ACTIVITY:
Exact transcription, pictures omitted: reproduce the listing below.

RECORDED INFORMATION:
BEGIN
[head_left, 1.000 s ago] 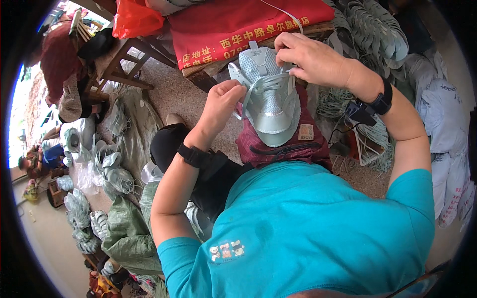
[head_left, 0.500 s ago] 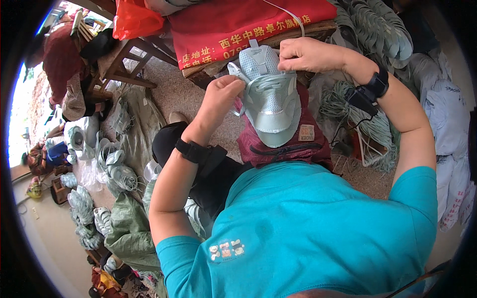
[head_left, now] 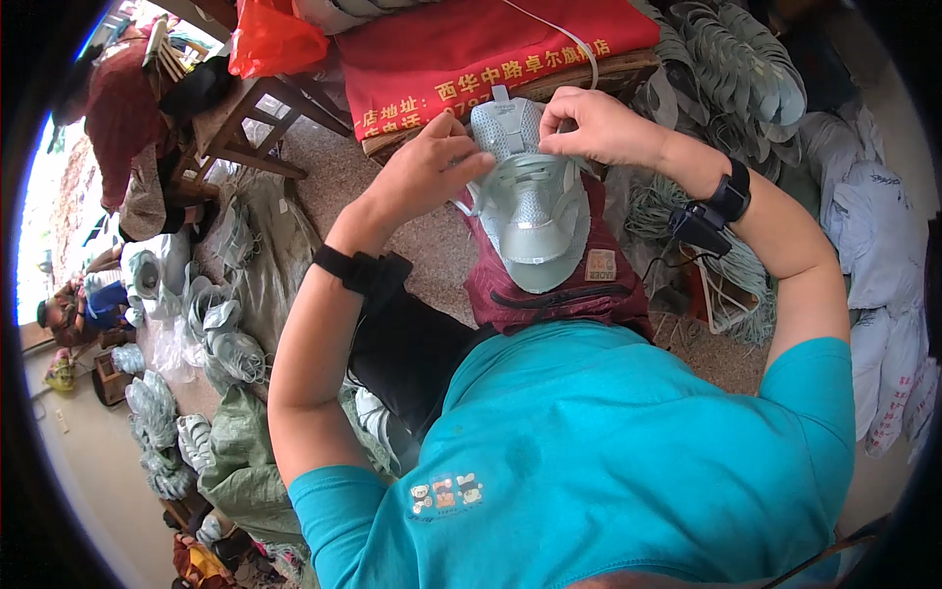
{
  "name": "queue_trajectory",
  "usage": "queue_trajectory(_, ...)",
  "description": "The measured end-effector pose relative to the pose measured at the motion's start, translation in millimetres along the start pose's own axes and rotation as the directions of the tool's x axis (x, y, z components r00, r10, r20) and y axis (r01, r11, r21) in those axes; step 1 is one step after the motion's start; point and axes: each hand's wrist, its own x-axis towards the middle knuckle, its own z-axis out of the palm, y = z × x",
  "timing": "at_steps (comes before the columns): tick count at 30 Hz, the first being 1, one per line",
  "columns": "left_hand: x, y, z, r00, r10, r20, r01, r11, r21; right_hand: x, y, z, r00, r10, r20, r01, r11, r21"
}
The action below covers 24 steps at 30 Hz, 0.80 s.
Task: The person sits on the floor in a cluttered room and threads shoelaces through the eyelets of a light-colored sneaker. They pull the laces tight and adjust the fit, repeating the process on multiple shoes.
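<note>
A pale mint mesh shoe upper [head_left: 540, 211] lies toe toward me on a maroon cloth bag [head_left: 618, 299] over my lap. Its tongue stands up at the far end, and laces [head_left: 530, 169] cross below it. At the upper's left edge, my left hand [head_left: 427, 172] is closed, with its thumb laid along the rim and its other fingers bent behind. My right hand [head_left: 599, 128] pinches at the right eyelet edge beside the tongue. What lies between its thumb and forefinger is too small to make out.
A wooden bench covered in red cloth [head_left: 442, 64] stands just beyond the shoe. Bundled mint laces [head_left: 741, 285] and stacked shoe pieces [head_left: 741, 64] are at the right. More uppers [head_left: 231, 339], a green sack [head_left: 245, 461] and a wooden stool [head_left: 240, 123] are at the left.
My left hand has shifted up and opened its thumb along the upper's edge. My right hand has drawn slightly inward and down, its fingers more curled. The shoe upper has barely moved.
</note>
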Motion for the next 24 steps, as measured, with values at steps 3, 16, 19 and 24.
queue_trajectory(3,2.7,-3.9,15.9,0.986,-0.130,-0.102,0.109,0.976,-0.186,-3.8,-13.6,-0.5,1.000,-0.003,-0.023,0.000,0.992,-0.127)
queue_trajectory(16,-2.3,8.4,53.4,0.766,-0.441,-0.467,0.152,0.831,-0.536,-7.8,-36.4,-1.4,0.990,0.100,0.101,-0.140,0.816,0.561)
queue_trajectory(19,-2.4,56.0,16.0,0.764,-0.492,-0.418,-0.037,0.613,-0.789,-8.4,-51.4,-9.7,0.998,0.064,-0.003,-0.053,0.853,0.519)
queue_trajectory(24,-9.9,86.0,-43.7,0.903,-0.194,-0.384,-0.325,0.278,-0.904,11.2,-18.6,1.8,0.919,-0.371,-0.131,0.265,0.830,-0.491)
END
COMPLETED TASK:
[head_left, 1.000 s ago] 
[head_left, 0.500 s ago] 
[head_left, now] 
{
  "name": "queue_trajectory",
  "usage": "queue_trajectory(_, ...)",
  "description": "The measured end-effector pose relative to the pose measured at the motion's start, translation in millimetres along the start pose's own axes and rotation as the directions of the tool's x axis (x, y, z components r00, r10, r20) and y axis (r01, r11, r21) in those axes; step 1 is one step after the motion's start; point and axes: each hand's wrist, its own x-axis towards the middle knuckle, its own z-axis out of the palm, y = z × x",
  "timing": "at_steps (comes before the columns): tick count at 30 Hz, the first being 1, one per line",
  "columns": "left_hand: x, y, z, r00, r10, r20, r01, r11, r21; right_hand: x, y, z, r00, r10, r20, r01, r11, r21"
}
The action below covers 24 steps at 30 Hz, 0.80 s.
Task: The person sits on the floor in a cluttered room and threads shoelaces through the eyelets of a light-colored sneaker. They pull the laces tight and adjust the fit, repeating the process on multiple shoes.
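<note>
A pale mint mesh shoe upper [head_left: 540, 211] lies toe toward me on a maroon cloth bag [head_left: 618, 299] over my lap. Its tongue stands up at the far end, and laces [head_left: 530, 169] cross below it. At the upper's left edge, my left hand [head_left: 427, 172] is closed, with its thumb laid along the rim and its other fingers bent behind. My right hand [head_left: 599, 128] pinches at the right eyelet edge beside the tongue. What lies between its thumb and forefinger is too small to make out.
A wooden bench covered in red cloth [head_left: 442, 64] stands just beyond the shoe. Bundled mint laces [head_left: 741, 285] and stacked shoe pieces [head_left: 741, 64] are at the right. More uppers [head_left: 231, 339], a green sack [head_left: 245, 461] and a wooden stool [head_left: 240, 123] are at the left.
My left hand has shifted up and opened its thumb along the upper's edge. My right hand has drawn slightly inward and down, its fingers more curled. The shoe upper has barely moved.
</note>
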Motion for the next 24 steps, as measured, with values at steps 3, 16, 19 and 24.
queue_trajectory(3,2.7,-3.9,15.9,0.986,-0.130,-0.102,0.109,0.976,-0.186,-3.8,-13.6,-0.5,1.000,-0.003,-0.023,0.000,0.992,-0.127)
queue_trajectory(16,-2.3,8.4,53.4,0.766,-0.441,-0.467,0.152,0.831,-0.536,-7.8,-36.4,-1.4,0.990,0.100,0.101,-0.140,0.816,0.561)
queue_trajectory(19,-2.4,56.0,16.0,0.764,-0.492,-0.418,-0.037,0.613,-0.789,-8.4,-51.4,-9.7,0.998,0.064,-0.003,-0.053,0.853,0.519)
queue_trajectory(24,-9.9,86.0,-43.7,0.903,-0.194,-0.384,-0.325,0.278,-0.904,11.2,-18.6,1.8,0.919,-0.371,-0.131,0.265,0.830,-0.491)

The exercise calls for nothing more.